▶ TASK STATEMENT
Output every line below exactly, please, omitting pictures.

▶ DATA SHOWN
· · ·

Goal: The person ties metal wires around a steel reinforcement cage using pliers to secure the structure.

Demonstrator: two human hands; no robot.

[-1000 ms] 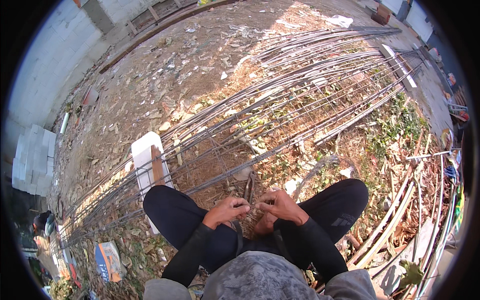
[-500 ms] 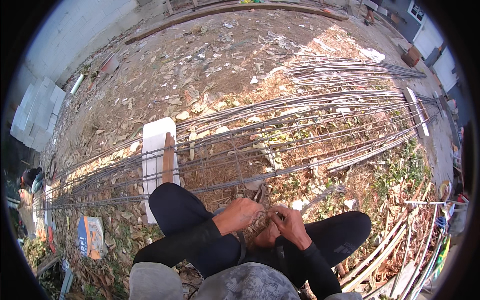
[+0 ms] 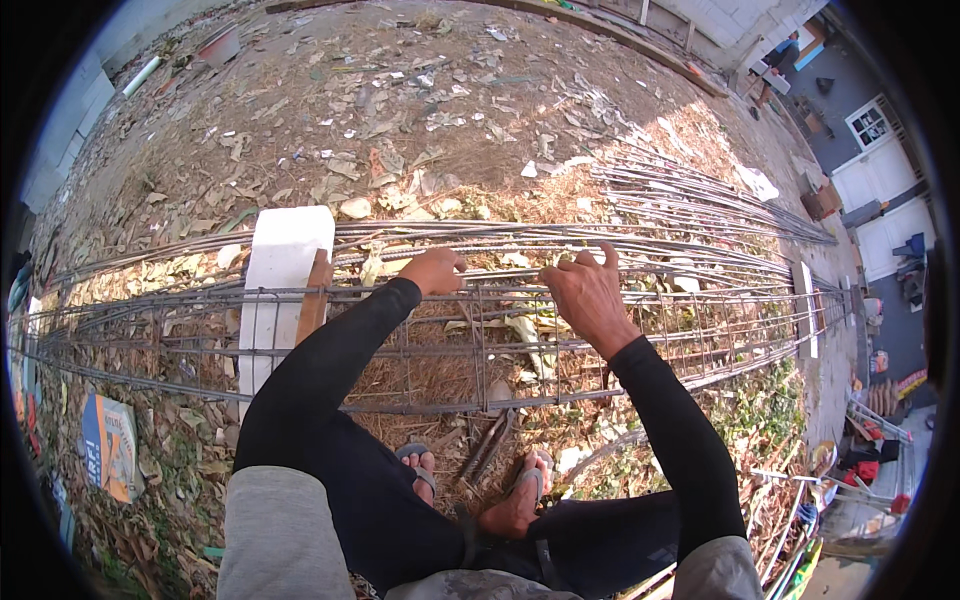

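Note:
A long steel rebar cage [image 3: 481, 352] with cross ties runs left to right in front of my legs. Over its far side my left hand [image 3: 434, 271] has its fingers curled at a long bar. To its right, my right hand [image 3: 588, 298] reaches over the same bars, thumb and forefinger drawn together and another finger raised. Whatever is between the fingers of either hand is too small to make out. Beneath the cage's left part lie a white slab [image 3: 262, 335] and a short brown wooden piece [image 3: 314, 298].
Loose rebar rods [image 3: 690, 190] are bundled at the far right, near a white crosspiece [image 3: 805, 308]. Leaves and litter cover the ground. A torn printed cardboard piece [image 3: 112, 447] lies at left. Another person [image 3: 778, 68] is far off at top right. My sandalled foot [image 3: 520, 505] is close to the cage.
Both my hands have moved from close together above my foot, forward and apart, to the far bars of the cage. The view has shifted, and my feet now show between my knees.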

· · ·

▶ RESULT FOR THIS EXERCISE
Goal: The person ties metal wires around a steel reinforcement cage using pliers to secure the structure.

Demonstrator: two human hands; no robot.

[-1000 ms] 
[-500 ms] 
[+0 ms] 

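Note:
A long steel rebar cage [image 3: 481, 352] with cross ties runs left to right in front of my legs. Over its far side my left hand [image 3: 434, 271] has its fingers curled at a long bar. To its right, my right hand [image 3: 588, 298] reaches over the same bars, thumb and forefinger drawn together and another finger raised. Whatever is between the fingers of either hand is too small to make out. Beneath the cage's left part lie a white slab [image 3: 262, 335] and a short brown wooden piece [image 3: 314, 298].
Loose rebar rods [image 3: 690, 190] are bundled at the far right, near a white crosspiece [image 3: 805, 308]. Leaves and litter cover the ground. A torn printed cardboard piece [image 3: 112, 447] lies at left. Another person [image 3: 778, 68] is far off at top right. My sandalled foot [image 3: 520, 505] is close to the cage.
Both my hands have moved from close together above my foot, forward and apart, to the far bars of the cage. The view has shifted, and my feet now show between my knees.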

With that, the exercise is complete.